══ Collected data ══

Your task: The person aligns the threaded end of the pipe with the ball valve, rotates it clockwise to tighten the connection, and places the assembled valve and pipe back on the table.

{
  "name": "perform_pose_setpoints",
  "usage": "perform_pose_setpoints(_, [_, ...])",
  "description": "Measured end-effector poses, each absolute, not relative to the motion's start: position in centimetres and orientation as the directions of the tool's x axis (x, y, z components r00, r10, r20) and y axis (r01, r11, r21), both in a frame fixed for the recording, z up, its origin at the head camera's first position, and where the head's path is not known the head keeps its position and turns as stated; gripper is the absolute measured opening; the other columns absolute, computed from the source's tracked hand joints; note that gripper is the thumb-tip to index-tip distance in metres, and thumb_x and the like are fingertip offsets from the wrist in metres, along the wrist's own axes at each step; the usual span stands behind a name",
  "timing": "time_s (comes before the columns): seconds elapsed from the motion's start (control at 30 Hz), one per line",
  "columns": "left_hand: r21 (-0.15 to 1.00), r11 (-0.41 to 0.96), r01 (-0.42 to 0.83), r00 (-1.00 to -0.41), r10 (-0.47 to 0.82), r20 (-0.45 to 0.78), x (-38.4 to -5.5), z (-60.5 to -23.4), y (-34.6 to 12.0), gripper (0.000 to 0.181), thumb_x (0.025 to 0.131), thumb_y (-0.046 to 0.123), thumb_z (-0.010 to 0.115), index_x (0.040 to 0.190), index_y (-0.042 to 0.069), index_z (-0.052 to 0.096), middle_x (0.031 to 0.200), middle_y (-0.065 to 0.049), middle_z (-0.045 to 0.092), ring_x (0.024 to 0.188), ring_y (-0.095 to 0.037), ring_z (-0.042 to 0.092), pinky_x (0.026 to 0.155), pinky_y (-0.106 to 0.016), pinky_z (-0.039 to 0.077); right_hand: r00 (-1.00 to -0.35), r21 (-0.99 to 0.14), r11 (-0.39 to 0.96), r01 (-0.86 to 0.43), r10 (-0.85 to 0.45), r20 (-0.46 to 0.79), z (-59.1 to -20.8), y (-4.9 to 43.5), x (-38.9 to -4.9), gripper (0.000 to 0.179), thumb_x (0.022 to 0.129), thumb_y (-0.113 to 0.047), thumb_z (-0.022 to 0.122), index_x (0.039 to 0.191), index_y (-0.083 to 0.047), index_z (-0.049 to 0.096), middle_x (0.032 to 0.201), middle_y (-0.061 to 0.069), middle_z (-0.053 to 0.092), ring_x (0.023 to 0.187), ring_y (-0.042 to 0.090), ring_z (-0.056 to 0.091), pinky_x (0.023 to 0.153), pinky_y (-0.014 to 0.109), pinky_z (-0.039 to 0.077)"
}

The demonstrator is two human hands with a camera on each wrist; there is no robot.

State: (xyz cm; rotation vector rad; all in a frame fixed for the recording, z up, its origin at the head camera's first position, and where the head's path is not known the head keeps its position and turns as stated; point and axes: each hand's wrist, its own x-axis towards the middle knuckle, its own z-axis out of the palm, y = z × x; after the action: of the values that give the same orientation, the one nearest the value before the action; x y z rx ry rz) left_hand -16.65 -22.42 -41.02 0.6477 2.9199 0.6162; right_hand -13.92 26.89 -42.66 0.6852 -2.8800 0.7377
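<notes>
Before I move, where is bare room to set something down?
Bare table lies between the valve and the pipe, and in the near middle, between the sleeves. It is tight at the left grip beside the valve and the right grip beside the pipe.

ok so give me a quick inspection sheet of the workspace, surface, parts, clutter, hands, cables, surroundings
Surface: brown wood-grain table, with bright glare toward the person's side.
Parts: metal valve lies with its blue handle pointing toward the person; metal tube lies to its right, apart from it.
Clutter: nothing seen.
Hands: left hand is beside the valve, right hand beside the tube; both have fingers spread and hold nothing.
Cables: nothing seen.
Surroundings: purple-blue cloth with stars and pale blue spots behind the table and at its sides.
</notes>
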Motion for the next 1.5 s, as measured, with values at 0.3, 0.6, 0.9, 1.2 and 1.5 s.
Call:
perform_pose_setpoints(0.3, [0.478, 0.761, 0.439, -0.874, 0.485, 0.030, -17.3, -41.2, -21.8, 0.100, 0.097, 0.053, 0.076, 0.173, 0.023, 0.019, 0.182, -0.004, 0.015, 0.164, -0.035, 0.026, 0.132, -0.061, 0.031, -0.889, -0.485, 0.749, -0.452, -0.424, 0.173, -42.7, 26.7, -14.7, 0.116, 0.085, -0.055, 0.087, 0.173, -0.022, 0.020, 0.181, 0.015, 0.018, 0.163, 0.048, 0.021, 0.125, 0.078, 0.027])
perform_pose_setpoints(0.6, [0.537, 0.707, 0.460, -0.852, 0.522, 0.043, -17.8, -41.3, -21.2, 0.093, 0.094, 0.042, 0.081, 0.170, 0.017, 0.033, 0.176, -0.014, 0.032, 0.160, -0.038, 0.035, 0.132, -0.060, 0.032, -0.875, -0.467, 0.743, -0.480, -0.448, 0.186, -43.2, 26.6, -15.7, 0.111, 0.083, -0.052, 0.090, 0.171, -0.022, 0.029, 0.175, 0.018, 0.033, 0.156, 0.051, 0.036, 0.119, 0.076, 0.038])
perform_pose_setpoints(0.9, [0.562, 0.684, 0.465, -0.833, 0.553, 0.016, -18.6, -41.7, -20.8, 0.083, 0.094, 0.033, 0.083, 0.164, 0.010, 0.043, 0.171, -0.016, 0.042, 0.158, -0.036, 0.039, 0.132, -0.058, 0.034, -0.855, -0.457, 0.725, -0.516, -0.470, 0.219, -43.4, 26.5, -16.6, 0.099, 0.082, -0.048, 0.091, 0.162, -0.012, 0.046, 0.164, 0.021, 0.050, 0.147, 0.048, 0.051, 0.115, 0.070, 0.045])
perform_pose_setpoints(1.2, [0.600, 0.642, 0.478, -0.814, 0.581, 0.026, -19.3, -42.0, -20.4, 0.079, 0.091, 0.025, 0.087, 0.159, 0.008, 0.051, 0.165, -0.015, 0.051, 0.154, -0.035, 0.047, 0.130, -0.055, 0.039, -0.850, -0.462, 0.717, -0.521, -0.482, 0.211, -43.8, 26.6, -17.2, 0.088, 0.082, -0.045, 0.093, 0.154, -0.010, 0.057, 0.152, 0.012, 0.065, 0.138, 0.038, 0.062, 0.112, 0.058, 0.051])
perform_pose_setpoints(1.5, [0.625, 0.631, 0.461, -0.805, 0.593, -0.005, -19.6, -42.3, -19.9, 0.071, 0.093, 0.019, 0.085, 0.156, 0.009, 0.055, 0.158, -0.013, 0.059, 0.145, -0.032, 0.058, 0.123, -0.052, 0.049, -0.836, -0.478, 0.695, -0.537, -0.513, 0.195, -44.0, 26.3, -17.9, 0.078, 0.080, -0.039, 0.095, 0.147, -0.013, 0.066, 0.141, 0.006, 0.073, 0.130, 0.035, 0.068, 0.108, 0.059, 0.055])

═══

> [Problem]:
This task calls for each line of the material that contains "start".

> [Response for this exercise]:
  "description": "Measured end-effector poses, each absolute, not relative to the motion's start: position in centimetres and orientation as the directions of the tool's x axis (x, y, z components r00, r10, r20) and y axis (r01, r11, r21), both in a frame fixed for the recording, z up, its origin at the head camera's first position, and where the head's path is not known the head keeps its position and turns as stated; gripper is the absolute measured opening; the other columns absolute, computed from the source's tracked hand joints; note that gripper is the thumb-tip to index-tip distance in metres, and thumb_x and the like are fingertip offsets from the wrist in metres, along the wrist's own axes at each step; the usual span stands behind a name",
  "timing": "time_s (comes before the columns): seconds elapsed from the motion's start (control at 30 Hz), one per line",

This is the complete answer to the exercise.